No seu primeiro discurso televisivo, Rahman prometeu transformar o país numa “terra segura para pessoas de todas as religiões”, sublinhando que todos os cidadãos, sejam eles muçulmanos, hindus, budistas ou cristãos, têm direitos iguais.
“Não a influência ou força partidária ou política, mas o Estado de direito será a palavra final na governação do Estado”, disse Rahman no seu discurso.
Este compromisso é ecoado pelo seu gabinete: o ministro do Interior, Salahuddin Ahmed, disse firmemente que “a cultura da multidão não pode de forma alguma ser tolerada”, e o ministro Mirza Fakhrul Islam Alamgir também afirmou que acabar com a violência da multidão é uma prioridade máxima para o novo governo.
PLANO PRIORITÁRIO DE 180 DIAS
Para estabilizar uma “economia frágil atingida pela corrupção”, Rahman implementou um ambicioso plano prioritário de 180 dias.
Embora os novos governos no Bangladesh anunciem normalmente um pacote de 100 dias, Rahman prolongou este “período de lua-de-mel” para permitir mudanças estruturais mais profundas.
O plano centra-se em quatro áreas principais: melhorar a lei e a ordem para restaurar a segurança pública; controlar os preços dos bens essenciais e desmantelar “sindicatos do mal”; garantir o fornecimento ininterrupto de energia (eletricidade e gás); e melhorar o transporte público, especificamente o sistema ferroviário, para uma melhor conectividade.
Ele enfatizou a necessidade de transformar a população de Bangladesh em uma força de trabalho qualificada, pronta para a era da inteligência artificial, prometendo apoio para que os jovens se desenvolvam “intelectualmente e cientificamente”.
DIPLOMACIA DO GRILO
A administração Rahman concentrar-se-á na consolidação das relações bilaterais, especialmente com a Índia. Este degelo diplomático será mais visível no domínio do desporto.
O recém-nomeado ministro dos Esportes, Aminul Haque, está agindo rapidamente para resolver a disputa com o Conselho de Controle do Críquete na Índia (BCCI), que viu Bangladesh ser substituído pela Escócia na Copa do Mundo T20 de 2026.
A disputa surgiu quando o Bangladesh Cricket Board (BCB) solicitou jogos fora da Índia após a remoção do marcapasso Mustafizur Rahman de seu time do IPL em meio a preocupações com atrocidades contra minorias em Bangladesh.

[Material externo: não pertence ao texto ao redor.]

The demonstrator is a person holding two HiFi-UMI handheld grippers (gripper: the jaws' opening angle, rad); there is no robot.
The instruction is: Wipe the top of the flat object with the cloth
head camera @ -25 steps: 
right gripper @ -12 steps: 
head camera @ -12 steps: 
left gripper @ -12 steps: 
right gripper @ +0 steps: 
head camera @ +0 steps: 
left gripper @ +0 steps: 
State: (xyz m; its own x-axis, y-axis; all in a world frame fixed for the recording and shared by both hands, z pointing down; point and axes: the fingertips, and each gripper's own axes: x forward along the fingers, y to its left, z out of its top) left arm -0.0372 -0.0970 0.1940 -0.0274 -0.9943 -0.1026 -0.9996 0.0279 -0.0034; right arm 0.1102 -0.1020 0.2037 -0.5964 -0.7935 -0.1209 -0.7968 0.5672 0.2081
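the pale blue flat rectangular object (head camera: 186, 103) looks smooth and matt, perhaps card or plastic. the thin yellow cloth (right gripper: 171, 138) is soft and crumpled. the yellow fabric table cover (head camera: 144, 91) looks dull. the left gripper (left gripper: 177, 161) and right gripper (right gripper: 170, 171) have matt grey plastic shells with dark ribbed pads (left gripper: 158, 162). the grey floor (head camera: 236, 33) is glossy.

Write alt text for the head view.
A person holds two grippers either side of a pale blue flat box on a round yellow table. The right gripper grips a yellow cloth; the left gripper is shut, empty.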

Haque, ex-jogador de futebol nacional, reuniu-se com o vice-alto comissário da Índia imediatamente após ser empossado, expressando o desejo de construir laços “sinceros e cordiais” em todos os setores.
CALOR DE NOVA DELHI
A importância da assunção de Rahman foi sublinhada por um convite formal do primeiro-ministro Narendra Modi.
Numa carta de felicitações, o primeiro-ministro Modi convidou Rahman, juntamente com a sua esposa e filha, a visitar a Índia, descrevendo as duas nações como “vizinhos próximos” com uma amizade fundada na história partilhada.
Modi expressou o desejo de trabalhar em estreita colaboração com o novo primeiro-ministro para fortalecer a cooperação em comércio, tecnologia e energia, dizendo que o mandato que lhe foi conferido é um “testemunho da confiança… na sua visão de levar o país adiante”. Este sentimento também foi destacado pela presença do Presidente do Lok Sabha, Om Birla, na sua cerimónia de tomada de posse.
Embora o ministro dos Negócios Estrangeiros Kalilur Rahman tenha definido a nova doutrina como “Bangladesh Primeiro”, Rahman parece empenhado numa política externa de construção de relações amistosas com todos os países, reflectindo o caminho traçado pelo falecido Presidente Ziaur Rahman. Esta mudança significa um movimento em direcção à cooperação regional e à estabilidade democrática após um período de agitação interna significativa.